--- INSTRUCTIONS FOR THE TASK ---
Print the whole listing below exactly, skipping every picture.

——————

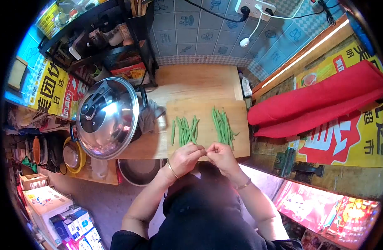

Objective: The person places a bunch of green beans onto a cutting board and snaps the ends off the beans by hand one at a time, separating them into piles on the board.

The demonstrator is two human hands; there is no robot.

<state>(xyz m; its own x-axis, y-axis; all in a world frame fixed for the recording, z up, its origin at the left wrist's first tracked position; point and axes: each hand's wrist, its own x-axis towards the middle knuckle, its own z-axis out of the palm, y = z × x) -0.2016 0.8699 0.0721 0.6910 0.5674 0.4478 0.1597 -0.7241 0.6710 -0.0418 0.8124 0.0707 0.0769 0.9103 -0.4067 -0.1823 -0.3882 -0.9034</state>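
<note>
My left hand (pixel 185 159) and my right hand (pixel 223 160) meet at the front edge of a wooden cutting board (pixel 205 109). Both have their fingers pinched, with the fingertips almost touching; whatever is between them is too small to make out. Just beyond my left hand lies one bunch of green beans (pixel 186 131), loosely spread, with a single bean (pixel 173 132) apart at its left. A second, tighter bunch of green beans (pixel 223 127) lies beyond my right hand, pointing away from me.
Left of the board stands a large pan with a shiny domed lid (pixel 110 125), a grey cloth (pixel 151 118) beside it. A black shelf rack (pixel 112 54) holds bottles and packets. At right lies a folded red cloth (pixel 316 102). Below the counter is a round basin (pixel 140 171).
</note>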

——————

--- RESULT OF THIS EXERCISE ---
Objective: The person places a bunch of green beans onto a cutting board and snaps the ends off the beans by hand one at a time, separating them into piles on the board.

The demonstrator is two human hands; there is no robot.

<state>(xyz m; its own x-axis, y-axis; all in a world frame fixed for the recording, z up, its origin at the left wrist's first tracked position; point and axes: each hand's wrist, its own x-axis towards the middle knuckle, its own z-axis out of the palm, y = z × x) -0.2016 0.8699 0.0721 0.6910 0.5674 0.4478 0.1597 -0.7241 0.6710 -0.0418 0.8124 0.0707 0.0769 0.9103 -0.4067 -0.1823 -0.3882 -0.9034</state>
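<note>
My left hand (pixel 185 159) and my right hand (pixel 223 160) meet at the front edge of a wooden cutting board (pixel 205 109). Both have their fingers pinched, with the fingertips almost touching; whatever is between them is too small to make out. Just beyond my left hand lies one bunch of green beans (pixel 186 131), loosely spread, with a single bean (pixel 173 132) apart at its left. A second, tighter bunch of green beans (pixel 223 127) lies beyond my right hand, pointing away from me.
Left of the board stands a large pan with a shiny domed lid (pixel 110 125), a grey cloth (pixel 151 118) beside it. A black shelf rack (pixel 112 54) holds bottles and packets. At right lies a folded red cloth (pixel 316 102). Below the counter is a round basin (pixel 140 171).
</note>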

No additional work is needed on this exercise.